金沢区の風景写真を収録した写真集「横浜金沢の潮風」を自費出版した 向(しょう)朝喜(ちょうき)さん 平潟町在住 67歳
寡黙な男は写真で語る
〇…「フィルムを見つけた時はもう校正段階だったのですが、これは目玉になるのではと思った」―歌川広重が描いた金澤八景のひとつ「平潟落雁」の構図と同じ写真が、このほど出版した写真集の表紙を飾る。わずか50年ほど前は、まだ江戸時代の風景が残っていたことがうかがえる。「これで雁が飛んでいれば完璧なんですけど」。写真集には自然豊かなこの地が、埋め立てや開発で姿を変え始めた昭和30年から40年代に撮りためた300枚以上を収録。「思い出ある風景を後世に残したかった」と照れくさそうにつぶやく。
〇…カメラ店の店先でたまたま目に入ったカメラ「オリンパスペンFT」。「シャレている」と即購入し、写真に夢中になったのがハタチの頃。仕事が休みの土日には、カメラを携え外出し、様々な風景や人物を撮ってきた。野島や小柴で魚釣りや潮干狩りをする人々、埋め立て前の柳町、金沢山から切り崩した土を運ぶベルトコンベヤー…。いい構図だなと思えば迷わずシャッターを切った。「(開発で)とても便利になったけど、昔の風景も残って欲しいねえ」。地元への愛着がにじむ。
〇…金沢湾は、カキ養殖の父と呼ばれた宮城新昌が初めて養殖場と研究所を作った地。宮城の親戚だった父親は、昭和初期に研究員として沖縄から移り住んだという。
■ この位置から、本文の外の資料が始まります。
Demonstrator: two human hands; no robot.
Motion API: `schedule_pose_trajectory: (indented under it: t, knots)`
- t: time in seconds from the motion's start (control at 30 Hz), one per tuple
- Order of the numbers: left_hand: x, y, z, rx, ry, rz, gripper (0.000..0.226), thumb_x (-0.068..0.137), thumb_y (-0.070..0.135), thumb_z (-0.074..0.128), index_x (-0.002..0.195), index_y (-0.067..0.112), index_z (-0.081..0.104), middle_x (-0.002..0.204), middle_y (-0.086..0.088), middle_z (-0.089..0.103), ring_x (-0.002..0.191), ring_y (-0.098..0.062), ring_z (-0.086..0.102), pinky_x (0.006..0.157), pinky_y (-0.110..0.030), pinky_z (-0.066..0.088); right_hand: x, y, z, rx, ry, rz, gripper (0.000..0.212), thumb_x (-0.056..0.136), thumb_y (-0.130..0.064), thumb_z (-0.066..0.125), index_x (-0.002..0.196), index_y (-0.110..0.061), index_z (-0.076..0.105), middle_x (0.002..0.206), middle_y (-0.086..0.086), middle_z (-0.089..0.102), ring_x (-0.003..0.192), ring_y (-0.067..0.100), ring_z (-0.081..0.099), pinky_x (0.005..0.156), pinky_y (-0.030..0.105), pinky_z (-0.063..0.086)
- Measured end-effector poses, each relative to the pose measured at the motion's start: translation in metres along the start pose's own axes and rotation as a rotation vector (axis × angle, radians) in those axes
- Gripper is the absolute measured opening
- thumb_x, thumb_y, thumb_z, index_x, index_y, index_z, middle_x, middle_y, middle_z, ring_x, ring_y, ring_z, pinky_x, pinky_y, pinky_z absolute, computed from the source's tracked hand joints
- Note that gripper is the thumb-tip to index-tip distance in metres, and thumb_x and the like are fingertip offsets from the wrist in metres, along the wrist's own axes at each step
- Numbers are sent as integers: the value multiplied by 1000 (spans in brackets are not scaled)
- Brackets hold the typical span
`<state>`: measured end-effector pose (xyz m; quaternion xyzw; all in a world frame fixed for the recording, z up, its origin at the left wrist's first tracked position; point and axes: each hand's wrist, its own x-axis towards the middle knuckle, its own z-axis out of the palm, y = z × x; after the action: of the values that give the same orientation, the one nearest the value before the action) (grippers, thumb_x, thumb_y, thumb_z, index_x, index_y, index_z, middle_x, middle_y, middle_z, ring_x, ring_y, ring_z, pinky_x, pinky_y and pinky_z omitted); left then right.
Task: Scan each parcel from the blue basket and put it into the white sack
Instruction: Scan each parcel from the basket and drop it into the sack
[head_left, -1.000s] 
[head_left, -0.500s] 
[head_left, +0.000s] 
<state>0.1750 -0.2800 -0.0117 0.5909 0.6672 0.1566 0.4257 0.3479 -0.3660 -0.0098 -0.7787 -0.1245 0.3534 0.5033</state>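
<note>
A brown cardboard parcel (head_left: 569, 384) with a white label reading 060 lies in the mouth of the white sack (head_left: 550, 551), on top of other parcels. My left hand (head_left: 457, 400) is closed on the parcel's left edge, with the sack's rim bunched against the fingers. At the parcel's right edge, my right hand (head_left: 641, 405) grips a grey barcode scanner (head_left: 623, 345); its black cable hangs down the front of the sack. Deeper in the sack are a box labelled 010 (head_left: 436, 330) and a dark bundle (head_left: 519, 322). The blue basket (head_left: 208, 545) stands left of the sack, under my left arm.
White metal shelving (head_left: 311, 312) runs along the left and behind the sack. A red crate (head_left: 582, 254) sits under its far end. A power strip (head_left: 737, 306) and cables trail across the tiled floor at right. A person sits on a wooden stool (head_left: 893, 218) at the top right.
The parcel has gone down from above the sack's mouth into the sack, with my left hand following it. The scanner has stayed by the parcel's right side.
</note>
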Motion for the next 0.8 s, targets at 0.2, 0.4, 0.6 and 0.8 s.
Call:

自身は金沢の海辺で生まれ、目の前の海の幸で育ち、葉山の漁師に紹介された造船所に就職。「海」とは切っても切れない絆を感じる。「写真もなぜか海を写したものが多いんだ」
〇…今でもカメラは出かけるときの必携品だ。10月に家族で八景島に花の写真を撮りに出かけた時のこと。「写真でなく、代わりに子ネコを拾ったんです」。以来、一番の被写体として活躍しているのだとか。「本当に可愛い」と目を細める。「これから撮りたいのは家族。大好きですから」。しゃべるのは苦手という寡黙な男は、家族への愛情さえも写真に込める。